This week, we want to talk about why teaching is a field that won’t be replaced by artificial intelligence (AI) or robots.

Teaching requires core skills such as empathy, generosity, and curiosity, that will likely prove challenging for AI/robots to master.

There is an additional advantage humans have over AI/robots when it comes to teaching: the ability to spot half-hidden objects. Self-driving car accidents are one example of how terribly wrong things can go when humans place undue trust in the ability of AI to spot half-hidden objects. This skill does not end with noticing a pedestrian in dark clothing on at night, it extends to a generalized ability to identify what is hidden in a set of facts and make sense of it.

Find Objects Visual Game. Solution in hidden layer!

Personalized and adaptive learning have been buzzwords for years, with a heavy focus on the power of algorithms to teach. The problem with the conversation has been that, all too often, teachers are not included as part of the solution. Too many pitches contend that with just-right technology, AI can take over the bulk of teaching.

Personalized learning is meeting a student where he or she is at. It is not a product, it is not a curriculum, it is a set of strategies and tactics. Data can help teachers find nuggets they might not have spotted and interventions they may not have known about, but only a teacher has the judgment and experience to decided how to intervene, and if an intervention is even needed.
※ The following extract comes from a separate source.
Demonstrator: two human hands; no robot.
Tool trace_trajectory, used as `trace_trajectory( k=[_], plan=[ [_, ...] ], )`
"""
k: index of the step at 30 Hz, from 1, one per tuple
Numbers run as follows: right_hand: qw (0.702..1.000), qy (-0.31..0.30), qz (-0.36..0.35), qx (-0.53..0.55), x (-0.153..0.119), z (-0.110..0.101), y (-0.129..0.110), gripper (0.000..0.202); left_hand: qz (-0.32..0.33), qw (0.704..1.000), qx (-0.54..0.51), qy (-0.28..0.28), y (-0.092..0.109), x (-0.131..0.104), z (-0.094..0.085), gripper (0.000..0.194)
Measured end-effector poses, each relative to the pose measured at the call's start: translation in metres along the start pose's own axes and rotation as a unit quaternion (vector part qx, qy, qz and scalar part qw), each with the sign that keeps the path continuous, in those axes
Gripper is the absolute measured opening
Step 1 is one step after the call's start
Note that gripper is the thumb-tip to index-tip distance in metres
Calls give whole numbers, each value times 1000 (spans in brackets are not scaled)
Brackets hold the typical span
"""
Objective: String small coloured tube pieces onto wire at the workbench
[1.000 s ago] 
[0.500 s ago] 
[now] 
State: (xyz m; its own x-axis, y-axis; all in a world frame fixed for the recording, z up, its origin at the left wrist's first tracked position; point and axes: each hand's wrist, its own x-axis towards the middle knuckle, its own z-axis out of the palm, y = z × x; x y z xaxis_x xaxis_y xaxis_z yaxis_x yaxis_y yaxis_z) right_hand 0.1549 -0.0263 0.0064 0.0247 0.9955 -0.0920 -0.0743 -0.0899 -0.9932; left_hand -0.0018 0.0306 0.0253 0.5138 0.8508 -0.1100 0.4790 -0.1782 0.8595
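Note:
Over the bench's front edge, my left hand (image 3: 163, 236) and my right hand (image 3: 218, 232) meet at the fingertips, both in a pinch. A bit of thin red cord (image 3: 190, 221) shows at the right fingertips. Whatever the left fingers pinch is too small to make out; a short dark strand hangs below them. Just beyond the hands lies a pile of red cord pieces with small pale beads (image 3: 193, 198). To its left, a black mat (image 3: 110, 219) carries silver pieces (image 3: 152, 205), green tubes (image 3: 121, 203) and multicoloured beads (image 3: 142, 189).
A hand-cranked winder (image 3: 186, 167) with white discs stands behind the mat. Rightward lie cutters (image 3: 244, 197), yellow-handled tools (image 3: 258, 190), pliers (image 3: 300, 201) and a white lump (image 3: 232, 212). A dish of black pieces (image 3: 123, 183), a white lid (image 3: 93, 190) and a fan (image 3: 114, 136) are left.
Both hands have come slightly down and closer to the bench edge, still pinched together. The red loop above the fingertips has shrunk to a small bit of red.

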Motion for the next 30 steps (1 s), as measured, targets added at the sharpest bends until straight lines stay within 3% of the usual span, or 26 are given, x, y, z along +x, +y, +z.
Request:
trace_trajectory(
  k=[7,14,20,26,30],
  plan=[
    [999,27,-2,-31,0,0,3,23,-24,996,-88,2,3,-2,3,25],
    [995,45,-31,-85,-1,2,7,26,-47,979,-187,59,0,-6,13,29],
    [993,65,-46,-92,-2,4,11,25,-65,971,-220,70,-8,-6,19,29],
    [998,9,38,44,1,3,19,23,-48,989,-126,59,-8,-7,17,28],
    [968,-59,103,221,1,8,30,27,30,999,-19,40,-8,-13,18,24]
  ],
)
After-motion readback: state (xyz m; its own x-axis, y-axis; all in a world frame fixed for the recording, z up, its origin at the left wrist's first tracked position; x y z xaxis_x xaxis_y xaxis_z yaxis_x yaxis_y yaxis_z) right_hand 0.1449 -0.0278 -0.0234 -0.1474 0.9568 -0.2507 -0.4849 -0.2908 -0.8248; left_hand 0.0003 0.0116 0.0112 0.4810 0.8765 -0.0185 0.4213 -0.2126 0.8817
Reading one of EdSurge’s newsletters this year, I was heartened to see they are predicting that the conversation in 2018 will be more about “ed” and less about “tech.” We hope more EdTech companies will realize their job is to empower teachers, not replace them.

A good EdTech tool provides a teacher data, from which the teacher can spot half-hidden objects of interest, be they a weakness in fluency, visual discrimination challenges, slow processing speed, advanced learning, dyslexia or more. Applying human judgment, a teacher can then calibrate personalized learning plans to address student needs.

The best EdTech tools enable teachers to extract information to provide an intervention.

The mainstays of the classroom of the future will be flexible EdTech tools that empower teachers, such as Learning Mangement Systems/Classroom Management systems like Google Classroom, PowerSchool, and SeeSaw, flexible creation and progress reporting platforms like Boom Learning, and flexible curriculum nuggets such as those found in the Boom Learning store and on Teachers Pay Teachers. These are the tools that allow teachers to find half-hidden nuggets and transform them into actionable, personalized learning plans.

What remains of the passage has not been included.